What to do
If a line in the data below includes the string "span", please return a copy of it.

Dataset section
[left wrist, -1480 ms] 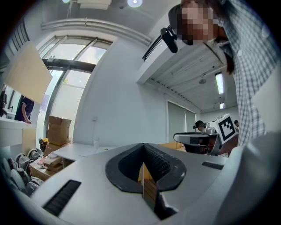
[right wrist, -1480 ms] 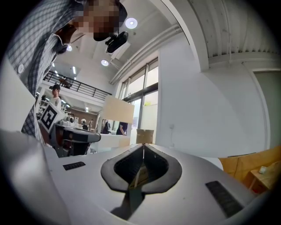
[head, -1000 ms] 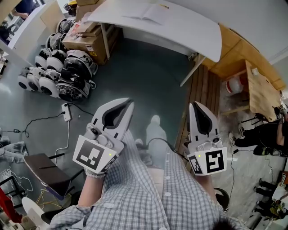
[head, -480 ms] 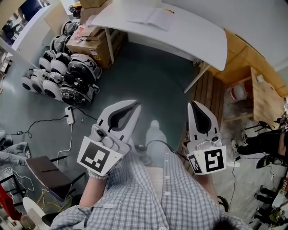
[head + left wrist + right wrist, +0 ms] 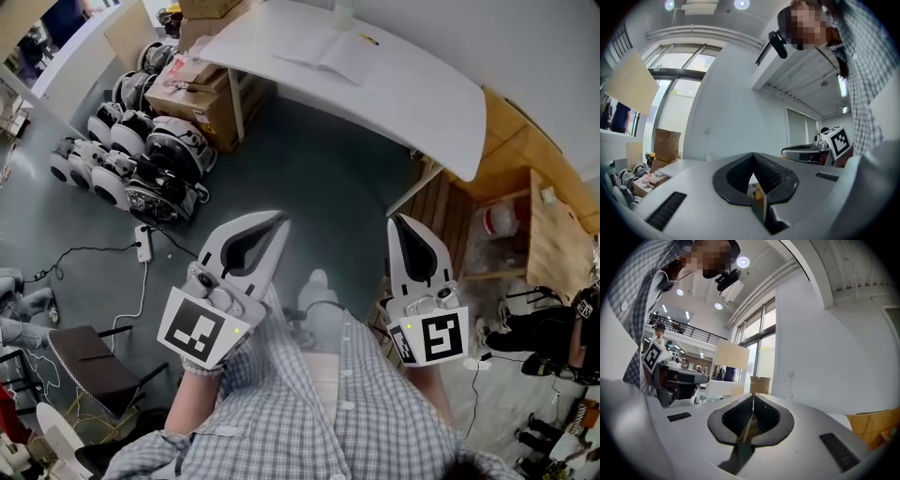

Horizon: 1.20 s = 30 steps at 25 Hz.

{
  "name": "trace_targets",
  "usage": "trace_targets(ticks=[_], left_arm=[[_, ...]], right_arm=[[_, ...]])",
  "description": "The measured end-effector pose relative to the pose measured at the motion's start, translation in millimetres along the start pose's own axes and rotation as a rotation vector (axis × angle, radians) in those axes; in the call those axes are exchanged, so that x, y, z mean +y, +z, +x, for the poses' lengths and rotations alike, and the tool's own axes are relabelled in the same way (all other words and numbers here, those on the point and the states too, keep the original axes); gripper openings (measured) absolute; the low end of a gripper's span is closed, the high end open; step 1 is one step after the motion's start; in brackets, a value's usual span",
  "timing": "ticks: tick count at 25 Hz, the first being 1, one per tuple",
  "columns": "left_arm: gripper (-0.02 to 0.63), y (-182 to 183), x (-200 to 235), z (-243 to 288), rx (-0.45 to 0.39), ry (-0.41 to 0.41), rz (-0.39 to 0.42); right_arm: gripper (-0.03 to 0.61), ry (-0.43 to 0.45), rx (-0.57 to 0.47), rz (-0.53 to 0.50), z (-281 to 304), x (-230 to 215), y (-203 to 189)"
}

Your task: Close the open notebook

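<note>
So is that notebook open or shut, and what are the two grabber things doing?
White paper notebook: open, lying flat on the white table.
Left gripper: fingers shut, holding nothing.
Right gripper: fingers shut, holding nothing.

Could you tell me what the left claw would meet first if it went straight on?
Probably the white table that bears the open notebook; nothing shows between it and the left claw. Whether it strikes the edge or passes above is unclear.
</note>
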<state>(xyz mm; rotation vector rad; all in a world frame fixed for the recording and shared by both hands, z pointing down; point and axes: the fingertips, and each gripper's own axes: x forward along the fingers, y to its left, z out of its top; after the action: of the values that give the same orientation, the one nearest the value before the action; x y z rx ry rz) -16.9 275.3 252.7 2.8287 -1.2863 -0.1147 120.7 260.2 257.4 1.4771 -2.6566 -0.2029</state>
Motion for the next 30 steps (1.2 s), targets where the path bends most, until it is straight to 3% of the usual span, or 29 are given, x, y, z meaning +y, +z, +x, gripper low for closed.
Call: trace_targets(ticks=[9,22,30], left_arm=[[0.007,0.3,9.9,53.9,-0.005,0.050,0.018],[0.007,1.7,40.5,100.0,-0.013,0.166,0.028],[0.007,-11.7,42.4,132.6,0.017,0.165,0.028]], right_arm=[[0.020,0.036,-0.011,0.001,31.8,-56.1,-6.8],[0.020,0.155,-0.030,-0.028,89.6,-92.5,-13.4],[0.020,0.153,-0.027,-0.039,100.6,-123.2,-25.4]])
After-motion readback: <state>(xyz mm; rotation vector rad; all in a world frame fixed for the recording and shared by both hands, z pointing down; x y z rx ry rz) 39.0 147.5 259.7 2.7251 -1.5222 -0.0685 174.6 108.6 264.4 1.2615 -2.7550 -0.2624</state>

The answer
  "description": "The measured end-effector pose relative to the pose measured at the motion's start, translation in millimetres along the start pose's own axes and rotation as a rotation vector (axis × angle, radians) in those axes; in the call those axes are exchanged, so that x, y, z mean +y, +z, +x, for the poses' lengths and rotations alike, and the tool's own axes are relabelled in the same way (all other words and numbers here, those on the point and the states too, keep the original axes); gripper openings (measured) absolute; the low end of a gripper's span is closed, the high end open; step 1 is one step after the motion's start; in brackets, a value's usual span",
Motion for the next 30 steps (1.2 s), targets where the path bends most, until it is straight to 3% of the usual span, or 29 are given, x, y, z meaning +y, +z, +x, gripper low for closed.

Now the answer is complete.